Kahn's Kimbell Art Museum (1966-72) in Fort Worth, Texas, is dedicated to bringing the viewer and the paintings together in natural light. Most museums use artificial light because the ultraviolet in sunlight can damage paintings. However, Kahn preferred natural light because it is alive and ever changing. Top deal with its damaging qualities, he brought the light in through long skylights in the vaulted ceiling, and then used screen inside to filter the light and reflect it off the concrete ceiling. The exposed concrete of the ceiling, usually a dull material, here has a warm glow.

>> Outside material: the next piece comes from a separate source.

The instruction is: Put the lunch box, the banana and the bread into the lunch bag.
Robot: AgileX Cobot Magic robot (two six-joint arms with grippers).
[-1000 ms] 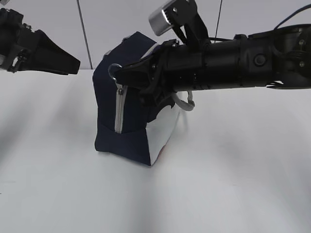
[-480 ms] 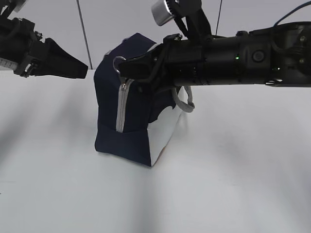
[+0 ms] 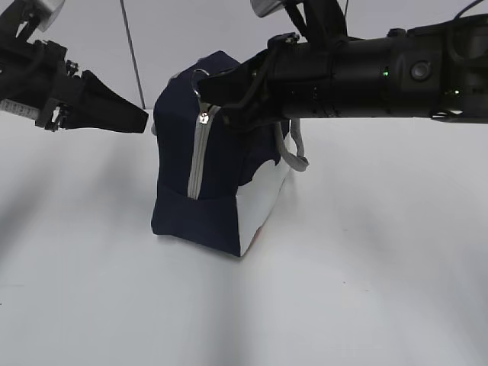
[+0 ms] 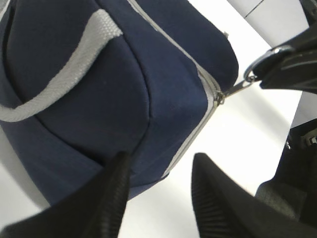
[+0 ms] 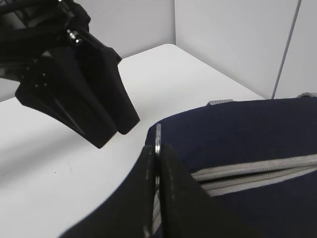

The building is simple and austere and at the same time is rich and noble (left and above). Its richness comes not from decoration applied as an afterthought, but rather from the reverence with which Kahn treats each of the materials. The structure is concrete, alive in the light; the walls are travertine, a form of limestone, here used as a nonstructural surface material. The floors are oak, warm underfoot; the roof is lead, an ancient and impervious material that easily bends to fir the roof's curves and reflects a dull sheen in the Southwestern sun.

One of Kahn's last buildings, the Yale Center for British Art in New Haven, Connecticut (1969-74), was built across the street from one of his first, the Yale University Art Gallery (1951-53). The Center is urban in character, with shops along the street on the ground floor, and is clad in a pewter-colored stainless steel. Dark on the outside, the building explodes with light inside. A system of skylights brings ultraviolet-free light into the galleries of the top floor and, through two interior courts, brings this light down into the building. The courts are paneled in a luminous light oak and have balconies looking into them from the other floors of the building. One court is at the entrance. The other is near the center of the building and is Kahn's last offering to Silence, a space without function, a place for that which is not yet.

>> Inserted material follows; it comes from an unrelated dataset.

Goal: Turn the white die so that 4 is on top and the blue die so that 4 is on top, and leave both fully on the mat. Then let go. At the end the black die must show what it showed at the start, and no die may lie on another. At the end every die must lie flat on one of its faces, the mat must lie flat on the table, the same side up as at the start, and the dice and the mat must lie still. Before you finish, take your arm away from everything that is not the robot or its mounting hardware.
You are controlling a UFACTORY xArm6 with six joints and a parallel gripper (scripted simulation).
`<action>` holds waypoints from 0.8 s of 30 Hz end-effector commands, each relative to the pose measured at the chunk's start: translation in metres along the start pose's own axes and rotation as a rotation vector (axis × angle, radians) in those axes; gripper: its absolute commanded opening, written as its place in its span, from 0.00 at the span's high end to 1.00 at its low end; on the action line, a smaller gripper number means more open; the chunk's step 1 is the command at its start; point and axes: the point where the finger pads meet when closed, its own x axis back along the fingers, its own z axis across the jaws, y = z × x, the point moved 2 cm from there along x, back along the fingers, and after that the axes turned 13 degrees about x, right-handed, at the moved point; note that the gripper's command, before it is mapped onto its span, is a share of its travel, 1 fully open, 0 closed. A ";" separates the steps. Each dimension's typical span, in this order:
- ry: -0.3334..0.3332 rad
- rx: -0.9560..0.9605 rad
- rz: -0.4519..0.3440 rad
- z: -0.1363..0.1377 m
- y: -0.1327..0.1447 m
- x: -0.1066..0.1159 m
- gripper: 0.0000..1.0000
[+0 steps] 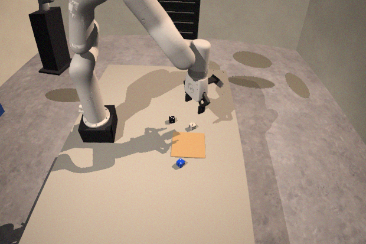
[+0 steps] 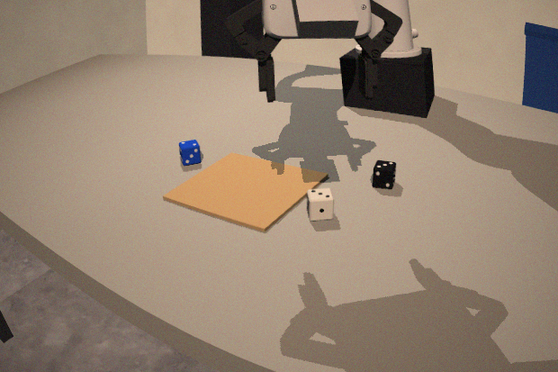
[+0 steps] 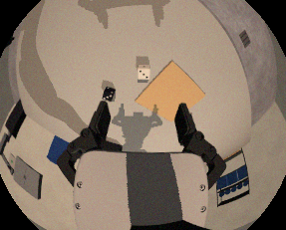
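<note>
The white die lies on the table just off the orange mat, with three pips on top. The blue die lies on the table beyond the mat's opposite side; its top seems to show two pips, and it is not visible in the wrist view. The black die lies off the mat, with several pips on top. My gripper is open and empty, high above the table.
The arm's black base stands on the table, on the black die's side of the mat. Shadows of the arm and gripper fall across the table and a mat corner. The table's right edge shows in the top view.
</note>
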 end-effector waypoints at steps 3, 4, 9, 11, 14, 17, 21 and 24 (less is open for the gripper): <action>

Kahn's career was one of constant struggle, both the creative growth and for survival. His circumstances were at times miserable. His method of working, which was frequently slow, excluded commissions from clients who were motivated by speed or profit. Business inefficiencies in his offices, and projects in India and Pakistan which sometimes required great expenditures only to fall through, burdened Kahn with crushing debts. It is remarkable that he was able to practice architecture as the highest of arts--totally uncompromised by expediency--and not only survive, but also complete so many exceptional buildings.

Through his 60s and into his 70s, Kahn designed buildings and projects in the United States as well as in Italy, India, Bangladesh, Israel Iran and Nepal for the major human institutions: residence, religion, art, government, science and medicine, industry, theater and education. His buildings were contributions to architecture and to human culture, and several in this country are ranked among our finest. He gained recognition as one of the leading modern architects and was awarded gold medals and honorary degrees, among these the Gold Medal of the American Institute of Architects and the Royal Gold Medal for Architecture from the Royal Institute of British Architects. He was elected to--and honored by--the American Academy and Institute of Arts and Letters.

Louis Kahn died of a heart attack on March 17, 1974, at he age of 73, while returning from India where he was working on several projects. He was at the height of his creative powers.